Each panel is a node producing a panel IR (e.g., a “panel scenegraph” or normalized SVG fragment). Composition is a node that solves constraints and emits a composed figure IR (structured scene/layout graph). Export nodes produce SVG/PDF/PNG variants. The pipeline should integrate with a DAG orchestrator (Snakemake-like) so figures are rebuildable dependencies of the manuscript. Output system (vector-first with validated fallbacks). Vector-first output is fundamental for publication and editability, but should be emitted from the composed IR rather than as ad-hoc exports stitched in GUI tools. SVG provides a structurally editable target, and Matplotlib/Graphviz can already emit SVG/PDF; the architecture should treat these as compilation targets with validation checks (e.g., bounding boxes, font embedding, label overlap tests).

Agent interface (queryable structure + safe edits). The agent should not “paint pixels.” It should operate on FigureSpec / figure IR via safe primitives:

EditText(node_id, new_text) (with automatic reflow). ReplacePanel(panel_id, new_panel_spec) (keeping constraints and style tokens stable). Relayout(group_id, constraint_changes) (re-solve constraints, validate rubrics). RefreshFromUpstream() (trigger DAG rebuild and compare invariants). SciFig’s rubric-based evaluation suggests how this can be made robust: the system can attach automatic checks (clarity, coherence, consistency) as postconditions for agent edits. AutoFigure’s critique-and-refine loop similarly shows how iterative evaluation feedback can be systematized, but the agent interface should target the symbolic blueprint rather than an image.

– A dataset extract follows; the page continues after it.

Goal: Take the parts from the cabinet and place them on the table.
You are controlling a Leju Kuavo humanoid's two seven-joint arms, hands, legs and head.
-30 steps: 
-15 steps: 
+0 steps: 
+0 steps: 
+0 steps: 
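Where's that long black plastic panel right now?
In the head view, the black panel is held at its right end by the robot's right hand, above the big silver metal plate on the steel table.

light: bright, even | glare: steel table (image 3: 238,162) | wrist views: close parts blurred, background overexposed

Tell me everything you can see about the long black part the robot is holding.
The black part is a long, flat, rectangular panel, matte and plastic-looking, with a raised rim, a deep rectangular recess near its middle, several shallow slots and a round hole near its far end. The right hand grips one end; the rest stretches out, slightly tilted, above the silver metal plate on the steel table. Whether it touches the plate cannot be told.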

Why figure workflows are still “broken” in 2026, and the path forward The persistent breakage is not a lack of plotting capability; it is the absence of a widely adopted figure composition IR that unifies constraints, semantics, and provenance across panel compilers and manuscript targets. The ecosystem evidence is consistent: composition is externalized (patchwork), heuristic and sometimes unstable (Matplotlib layout), or accomplished by manual GUI state that is difficult to reproduce (SVG editors with custom namespaces).

The path forward is a compiler architecture where:

Panel systems remain specialized compilers. A figure IR becomes the missing “linker/optimizer” that composes panels under constraints and semantics. Agents become safe transformation engines over this IR, with rubric-like postconditions and DAG-integrated rebuilds—turning “figure editing” into “program transformation + recompilation,” not “manual nudging.”